I made a mental list as we exited the restroom. After we paid for our coffee, I tossed Brad a smile and headed out the door. Unfortunately, an irate man with a gun pushed us back inside. It was probably too much to hope he was just there to rob the place.
Cookie stopped short behind me then gasped. “Warren,” she said in astonishment.
“Is she here?” he asked, anger and fear twisting his benign features.
Even the toughest cop alive grew weak in the knees when standing on the business end of a snub-nosed .38. Apparently, Cookie wasn’t graced with the sense God gave a squirrel.
“Warren Jacobs,” she said, slapping him upside the head.
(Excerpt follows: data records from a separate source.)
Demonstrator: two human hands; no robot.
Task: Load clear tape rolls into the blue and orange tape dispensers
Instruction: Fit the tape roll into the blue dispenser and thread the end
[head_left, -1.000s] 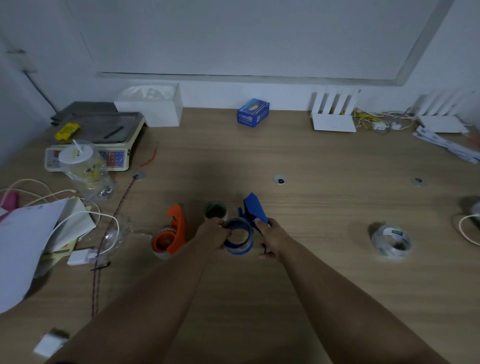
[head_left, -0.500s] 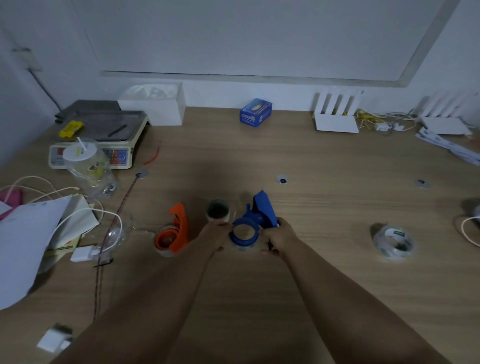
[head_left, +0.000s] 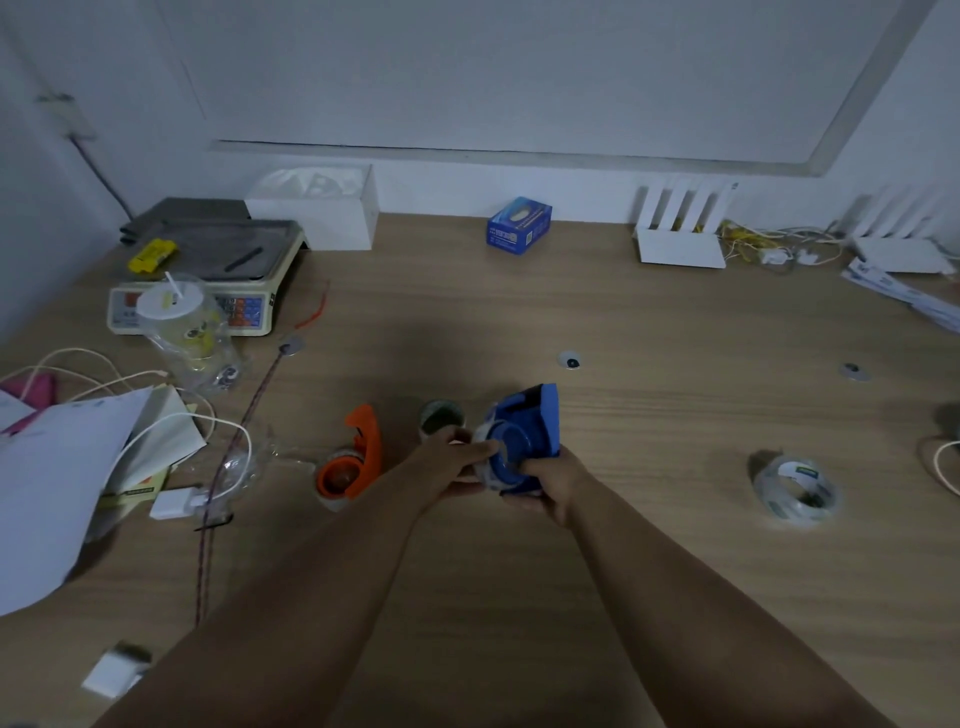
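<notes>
Grip: while the right hand (head_left: 556, 480) clamps the blue dispenser (head_left: 524, 436), the left hand (head_left: 452, 462) pinches its clear roll (head_left: 485, 457).
Left of grip: orange dispenser (head_left: 353, 457).

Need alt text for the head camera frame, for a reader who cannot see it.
Two bare hands hold a blue tape dispenser just above a wooden table: the right hand grips its body, and the left hand presses at its round hub. An orange tape dispenser sits to the left, a loose clear tape roll to the right.
</notes>
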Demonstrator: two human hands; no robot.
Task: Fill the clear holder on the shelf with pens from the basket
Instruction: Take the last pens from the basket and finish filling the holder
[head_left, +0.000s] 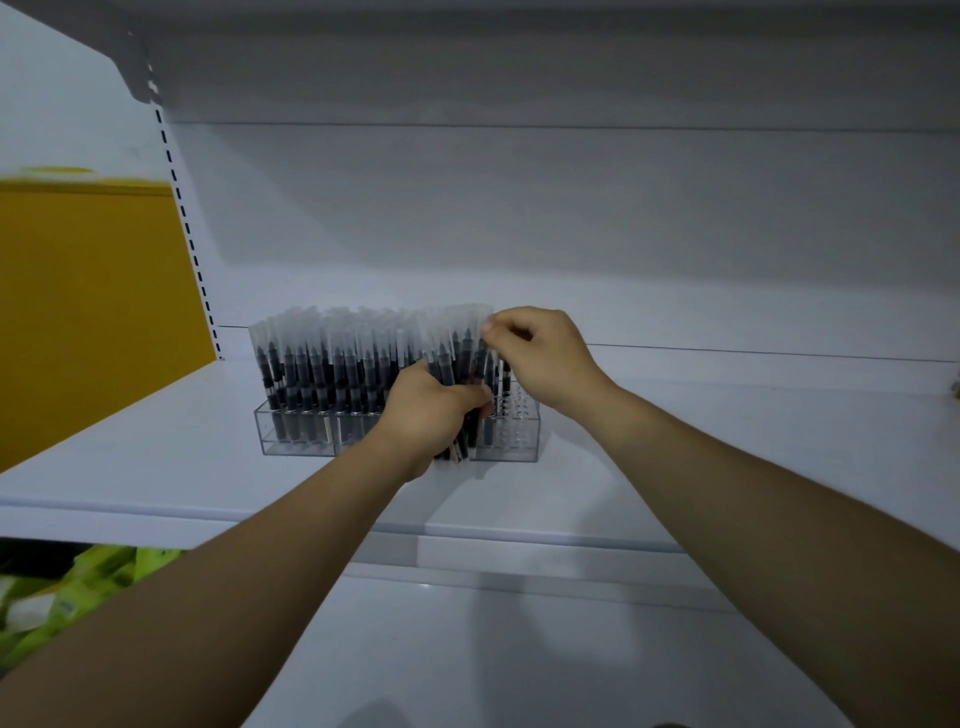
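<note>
A clear holder (291, 434) stands on the white shelf (156, 447), its left and middle rows packed with upright black pens (322, 364) under frosted caps. Its right end (514, 441) shows open holes. My left hand (431, 410) grips a bundle of pens (457, 364) in front of the holder's right part. My right hand (540, 353) pinches the cap end of one pen at the top of that bundle, above the open holes. The basket is out of view.
The shelf's back panel (571, 208) rises behind the holder, with another shelf overhead. A slotted upright (187, 228) and a yellow panel (93, 312) stand at left. Green and white packets (67, 592) lie below at the lower left. A lower white ledge (519, 649) juts out beneath my arms.
</note>
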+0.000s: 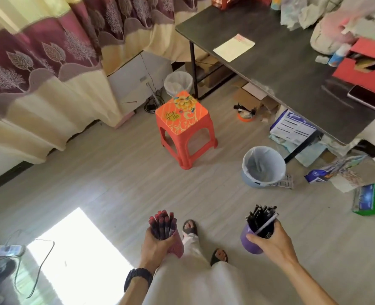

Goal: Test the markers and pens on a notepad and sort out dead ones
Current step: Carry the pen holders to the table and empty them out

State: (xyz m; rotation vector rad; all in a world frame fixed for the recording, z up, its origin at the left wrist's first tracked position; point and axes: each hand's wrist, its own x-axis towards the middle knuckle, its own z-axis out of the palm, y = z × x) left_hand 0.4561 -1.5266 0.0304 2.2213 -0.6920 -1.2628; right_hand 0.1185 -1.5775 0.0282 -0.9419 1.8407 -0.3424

“Ouch.” He rubbed the spot where Cookie hit him as she took the gun and crammed it into her purse.
“Do you want to get someone killed?”
He lifted his shoulders like a child being scolded by his favorite aunt.
“What are you doing here?” she asked.
“I went to your apartment complex after you called then followed you here and waited to see if Mimi would come out. When she didn’t, I decided to come in.”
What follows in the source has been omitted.